In housing, nine out of ten houses, a World Bank report reveals, are constructed with the help of SACCOs. Vision 2030 envisages that SACCOs would offer 25% of housing stock in urban areas.
Humongous challenges
The financial sub-sector is, however, faced with humongous challenges that if not well and timely arrested, would cripple it. One, is the issue of corrupt officers in the management of SACCOs. The blatant looting in SACCOs and the lack of teeth to bite by the regulatory authorities is a major challenge. Worse still, whistle blowers for such ills in the SACCOs management are either sacked, or ejected from the boards.
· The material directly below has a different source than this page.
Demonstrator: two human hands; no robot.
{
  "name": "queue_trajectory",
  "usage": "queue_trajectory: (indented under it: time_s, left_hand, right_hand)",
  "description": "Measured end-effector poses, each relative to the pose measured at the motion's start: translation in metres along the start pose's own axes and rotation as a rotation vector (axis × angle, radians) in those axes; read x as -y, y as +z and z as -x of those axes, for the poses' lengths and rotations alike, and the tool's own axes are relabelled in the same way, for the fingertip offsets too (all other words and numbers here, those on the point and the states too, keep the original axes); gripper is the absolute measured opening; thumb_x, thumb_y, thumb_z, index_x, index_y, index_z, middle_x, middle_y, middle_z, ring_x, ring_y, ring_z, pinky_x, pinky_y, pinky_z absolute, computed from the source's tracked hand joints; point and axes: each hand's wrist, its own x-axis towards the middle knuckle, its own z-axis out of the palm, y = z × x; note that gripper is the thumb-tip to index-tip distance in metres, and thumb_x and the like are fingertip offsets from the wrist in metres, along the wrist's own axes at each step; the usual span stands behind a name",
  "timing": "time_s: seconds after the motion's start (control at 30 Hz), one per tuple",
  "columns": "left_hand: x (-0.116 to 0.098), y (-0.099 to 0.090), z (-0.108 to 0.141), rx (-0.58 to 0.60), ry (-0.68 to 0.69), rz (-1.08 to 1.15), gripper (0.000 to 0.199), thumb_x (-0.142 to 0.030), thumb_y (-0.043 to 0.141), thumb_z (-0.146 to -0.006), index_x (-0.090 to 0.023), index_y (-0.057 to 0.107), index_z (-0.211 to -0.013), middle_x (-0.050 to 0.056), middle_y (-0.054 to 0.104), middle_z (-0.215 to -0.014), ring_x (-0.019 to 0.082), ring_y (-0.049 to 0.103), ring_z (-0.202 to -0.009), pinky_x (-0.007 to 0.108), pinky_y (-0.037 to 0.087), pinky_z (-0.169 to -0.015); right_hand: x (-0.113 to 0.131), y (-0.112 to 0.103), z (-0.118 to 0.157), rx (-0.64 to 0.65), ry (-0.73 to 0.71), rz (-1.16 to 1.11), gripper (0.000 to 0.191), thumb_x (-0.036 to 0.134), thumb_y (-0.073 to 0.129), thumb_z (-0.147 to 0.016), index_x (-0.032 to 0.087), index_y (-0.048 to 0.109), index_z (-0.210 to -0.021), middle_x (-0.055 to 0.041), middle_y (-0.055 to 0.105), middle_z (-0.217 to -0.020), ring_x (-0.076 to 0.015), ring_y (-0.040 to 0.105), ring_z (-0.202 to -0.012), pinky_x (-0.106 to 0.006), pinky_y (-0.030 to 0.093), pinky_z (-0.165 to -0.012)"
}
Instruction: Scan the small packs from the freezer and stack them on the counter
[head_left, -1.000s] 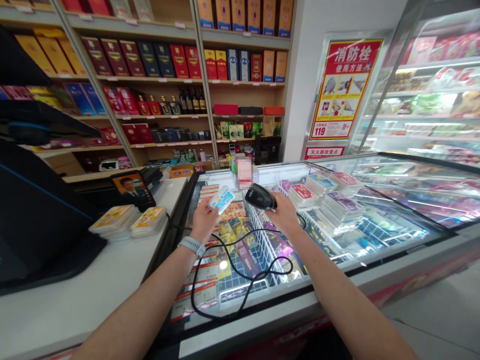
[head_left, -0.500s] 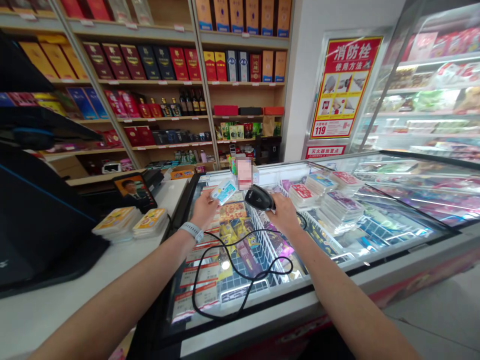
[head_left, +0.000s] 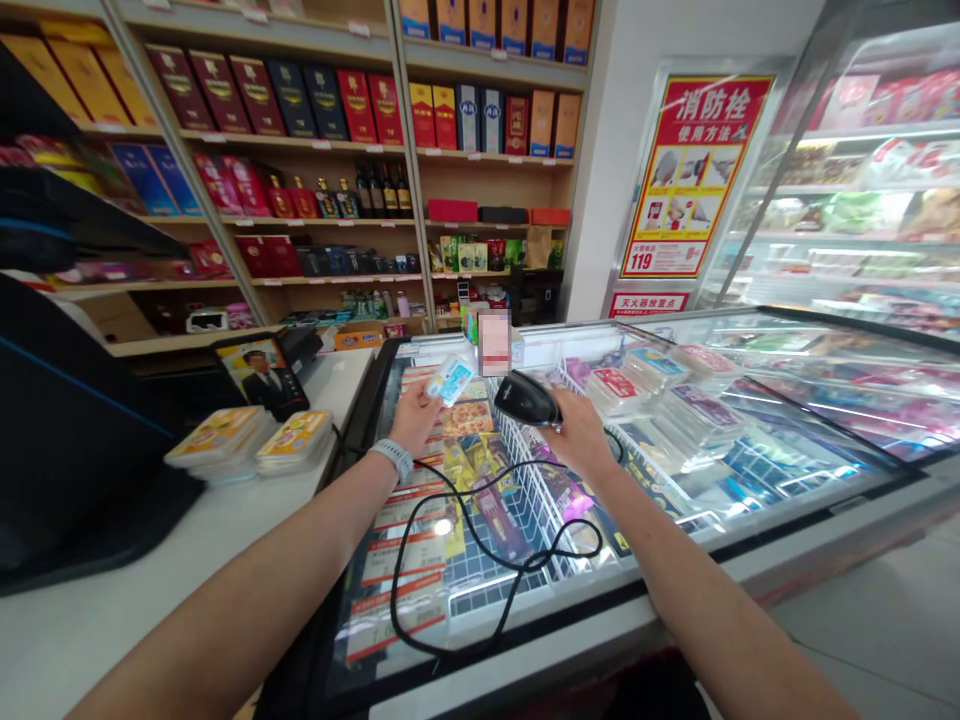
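My left hand is closed on a small clear plastic pack with a blue-and-white label, held tilted above the freezer's glass top. In my right hand is a black barcode scanner, its head pointing left toward the pack, a short gap apart from it. The scanner's black cable lies in loops across the glass. Right of my right hand, stacked flat packs with red, blue and purple labels rest on the freezer.
Two stacks of yellow-labelled packs stand on the white counter at left, beside a small screen and a dark machine. The glass-topped chest freezer holds wire baskets of goods. Shelves of boxes line the back wall.
The view has shifted slightly. The pack in my left hand is turned more upright, its label facing the scanner side. My right hand keeps hold of the scanner.
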Motion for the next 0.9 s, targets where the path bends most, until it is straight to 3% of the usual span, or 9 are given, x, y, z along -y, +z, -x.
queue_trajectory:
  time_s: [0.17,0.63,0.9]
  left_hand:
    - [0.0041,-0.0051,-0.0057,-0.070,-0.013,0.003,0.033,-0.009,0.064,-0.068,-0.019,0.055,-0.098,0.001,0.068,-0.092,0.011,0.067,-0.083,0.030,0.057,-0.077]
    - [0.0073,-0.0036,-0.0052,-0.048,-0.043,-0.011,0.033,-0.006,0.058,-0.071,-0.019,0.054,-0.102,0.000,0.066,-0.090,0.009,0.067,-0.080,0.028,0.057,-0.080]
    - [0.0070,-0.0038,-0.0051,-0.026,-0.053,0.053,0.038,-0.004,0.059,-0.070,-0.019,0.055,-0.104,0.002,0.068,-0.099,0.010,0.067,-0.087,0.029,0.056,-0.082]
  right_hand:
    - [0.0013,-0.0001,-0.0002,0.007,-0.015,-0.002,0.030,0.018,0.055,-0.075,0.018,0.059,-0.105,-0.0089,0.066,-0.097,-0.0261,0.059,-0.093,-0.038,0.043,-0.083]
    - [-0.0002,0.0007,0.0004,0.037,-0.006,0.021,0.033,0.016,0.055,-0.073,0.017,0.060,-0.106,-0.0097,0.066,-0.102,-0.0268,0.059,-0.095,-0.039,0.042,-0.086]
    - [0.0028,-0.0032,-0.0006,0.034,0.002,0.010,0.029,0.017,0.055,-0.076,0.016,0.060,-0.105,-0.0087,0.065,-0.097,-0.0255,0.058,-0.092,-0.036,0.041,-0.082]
SACCOs also abuse their borrowing powers approved by members at the Annual General Meetings (AGMs) to engage in non-core business in clear contravention of the Co-operatives Act. This is because it is easier to collude with vendors of non-core business services such as land sellers to reap off SACCOs’ funds.
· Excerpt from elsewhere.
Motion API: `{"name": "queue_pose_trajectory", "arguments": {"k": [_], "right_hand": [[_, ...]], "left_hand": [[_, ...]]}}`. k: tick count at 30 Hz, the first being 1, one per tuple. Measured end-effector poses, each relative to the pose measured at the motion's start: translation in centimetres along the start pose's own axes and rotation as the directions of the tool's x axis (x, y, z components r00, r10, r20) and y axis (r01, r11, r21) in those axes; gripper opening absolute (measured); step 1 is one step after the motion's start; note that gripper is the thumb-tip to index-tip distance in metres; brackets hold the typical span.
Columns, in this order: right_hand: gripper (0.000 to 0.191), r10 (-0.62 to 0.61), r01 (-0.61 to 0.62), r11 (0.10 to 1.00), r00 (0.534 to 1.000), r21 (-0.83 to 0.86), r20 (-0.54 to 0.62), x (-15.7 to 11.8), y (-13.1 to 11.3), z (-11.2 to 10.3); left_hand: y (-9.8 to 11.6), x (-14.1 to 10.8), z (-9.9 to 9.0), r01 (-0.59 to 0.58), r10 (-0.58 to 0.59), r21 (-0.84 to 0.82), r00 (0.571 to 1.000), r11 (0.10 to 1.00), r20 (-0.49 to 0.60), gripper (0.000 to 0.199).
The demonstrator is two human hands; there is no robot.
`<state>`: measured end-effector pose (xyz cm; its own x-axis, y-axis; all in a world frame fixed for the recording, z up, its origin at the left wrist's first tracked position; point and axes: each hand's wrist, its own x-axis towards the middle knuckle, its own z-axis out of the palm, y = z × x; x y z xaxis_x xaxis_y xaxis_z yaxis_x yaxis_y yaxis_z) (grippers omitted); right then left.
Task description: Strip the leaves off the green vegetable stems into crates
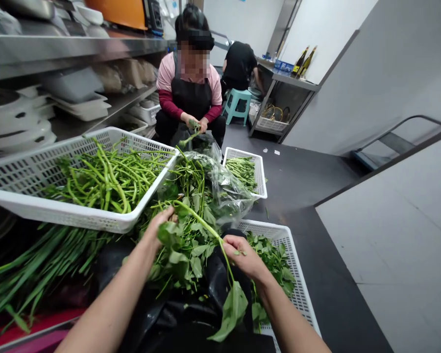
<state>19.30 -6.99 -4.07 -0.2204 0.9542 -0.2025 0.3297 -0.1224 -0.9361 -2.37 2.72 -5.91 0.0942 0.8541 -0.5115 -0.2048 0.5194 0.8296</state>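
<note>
Through the head camera, I check my edges first. The left basket (pixel 59 210) sits close beyond the left hand (pixel 160 225), its near corner just beside the wrist, so I have little room on that side. The right forearm crosses in front of the right basket (pixel 301 274), whose far rim faces open dark floor (pixel 297 176) running out to the white wall (pixel 400 211); that strip is my clearest space. Straight ahead, a clear plastic bag (pixel 235 196) lies against the pile of greens (pixel 196 252), and beyond it a seated co-worker (pixel 193 95) closes off the way.

The stem (pixel 202 221) is held in the air above the pile, slanting down from left to right between my two hands. The left hand has its fingers closed near the upper end; the right hand (pixel 242 255) pinches it lower down, thumb on top. The stem looks pale green, smooth and slightly bowed, thinning past the right hand to one broad, drooping leaf (pixel 233 311).
</note>
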Motion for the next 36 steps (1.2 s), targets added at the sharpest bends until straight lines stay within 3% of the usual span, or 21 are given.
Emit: {"name": "queue_pose_trajectory", "arguments": {"k": [3,5,8,11,14,15,17,18,19,21,22,24,26,28,31,32,34,36], "right_hand": [[0.03,-0.097,0.064,0.967,0.987,-0.247,-0.126,1.1,0.0,1.4],[0.028,-0.159,0.085,0.907,0.976,-0.413,-0.147,1.6,0.1,2.4],[0.025,-0.216,0.121,0.833,0.97,-0.54,-0.115,1.9,0.1,3.6],[0.022,-0.237,0.176,0.83,0.97,-0.529,-0.051,1.9,0.0,4.0],[0.026,-0.182,0.167,0.9,0.983,-0.403,-0.001,1.7,-0.2,3.2],[0.028,-0.149,0.144,0.933,0.989,-0.33,0.01,1.6,-0.3,2.7],[0.031,-0.071,0.073,0.988,0.997,-0.136,0.019,1.4,-0.2,1.7],[0.031,-0.025,0.025,0.999,1.0,-0.025,0.019,1.3,-0.2,1.4],[0.032,0.019,-0.021,0.996,1.0,0.083,0.017,1.3,-0.1,1.2],[0.033,0.095,-0.094,0.965,0.995,0.246,0.009,1.5,0.0,1.4],[0.035,0.112,-0.111,0.952,0.994,0.286,0.01,1.6,0.0,1.7],[0.036,0.089,-0.089,0.958,0.996,0.272,0.012,1.9,0.1,2.5],[0.036,0.028,-0.025,0.987,0.999,0.157,-0.017,2.0,0.2,3.0],[0.037,-0.019,0.022,0.999,0.997,0.044,-0.071,1.9,0.4,3.0],[0.038,0.015,-0.007,0.994,0.997,0.105,-0.081,1.3,1.1,2.3],[0.038,0.042,-0.032,0.986,0.997,0.165,-0.06,1.1,1.4,2.1],[0.038,0.072,-0.065,0.968,0.997,0.244,-0.02,0.5,1.9,1.7],[0.038,0.055,-0.052,0.974,0.998,0.222,-0.008,-0.1,2.1,1.5]], "left_hand": [[-2.9,-2.0,1.9,0.082,-0.082,0.009,0.994,0.997,0.073,0.03],[-4.0,-3.5,2.6,0.08,-0.093,0.07,0.973,0.994,0.212,0.038],[-4.2,-5.2,3.0,-0.103,-0.016,0.286,0.923,0.953,0.385,0.043],[-3.6,-5.3,2.6,-0.25,0.057,0.462,0.918,0.851,0.393,0.04],[-2.6,-3.6,0.9,-0.322,0.189,0.486,0.934,0.812,0.304,0.037],[-2.2,-2.9,0.1,-0.33,0.265,0.476,0.943,0.815,0.2,0.035],[-1.5,-1.9,-1.4,-0.325,0.385,0.436,0.922,0.839,-0.052,0.034],[-1.3,-1.8,-1.8,-0.314,0.392,0.412,0.913,0.855,-0.117,0.033],[-1.3,-2.0,-1.9,-0.297,0.363,0.392,0.926,0.871,-0.104,0.034],[-1.7,-3.2,-1.0,-0.237,0.222,0.373,0.971,0.897,0.084,0.032],[-2.2,-4.1,-0.1,-0.202,0.129,0.378,0.969,0.903,0.21,0.03],[-3.2,-5.7,1.9,-0.16,-0.024,0.408,0.912,0.899,0.41,0.026],[-4.1,-6.3,3.1,-0.186,-0.073,0.44,0.858,0.879,0.509,0.024],[-4.6,-5.7,2.8,-0.249,0.024,0.446,0.892,0.86,0.452,0.032],[-4.7,-3.5,0.0,-0.237,0.197,0.433,0.971,0.869,0.136,0.039],[-4.7,-2.8,-1.1,-0.179,0.16,0.424,0.984,0.888,0.08,0.039],[-4.9,-2.0,-2.6,-0.017,-0.015,0.395,0.997,0.918,0.076,0.039],[-5.3,-1.8,-3.1,0.092,-0.105,0.364,0.994,0.927,0.018,0.042]]}}
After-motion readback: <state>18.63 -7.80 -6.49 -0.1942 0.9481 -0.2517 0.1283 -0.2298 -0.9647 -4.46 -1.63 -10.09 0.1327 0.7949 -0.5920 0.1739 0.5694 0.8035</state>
Then there is the falsification of financial statements. SACCOs window dress their books in a race to declare pleasant growth in profitability to their members to hoodwink them that the SACCO is well managed and consequently promise them hefty returns inform of dividends and interest on their shares and deposits respectively.
Another gaping hole for siphoning SACCOs funds is by acquisition of assets and procuring of services. Ministry officials are sometimes duped by SACCO management to convince members at the AGMs why upping borrowing powers is good for SACCOs without proper briefing. Ironically, some SACCOs actually borrow huge amounts of money for non-core business, fail to declare this information at the AGMs and eventually misappropriate or embezzle it.
SACCOs also engage in ‘overvaluation’ of their assets mostly land, buildings, office equipment, furniture and fittings in order to have a sparkling balance sheet that can enable them access credit facilities from other financial institutions such as banks, which paints a completely different picture of their books of accounts.
Various complaints
EACC has indeed received various complaints about SACCOs touching on abuse of office, embezzlement, misappropriation of funds, bribery, breach of trust and tax evasion. Notably, 31% of the total reports touch on maladministration and 91% of the persons involved are in low and middle ranks of the institutions. Regulation and supervision, therefore, become critical in streamlining of SACCO societies in view of their value to the economy.
“I am confident that the product of this workshop will inform critical decisions aimed at fulfilling part of the Authority’s obligations of preventing bribery, corruption and unethical conduct so as to better deliver its mandate,” Mworia said, adding that SASRA occupies a pivotal role in ensuring that all SACCOs mainstream sound governance practices in their operations.
As per the SACCO Societies Act No. 14 of 2008, the SASRA licenses SACCO Societies to undertake deposit taking business and also supervises and regulates both deposit taking and specified non-deposit SACCO Societies.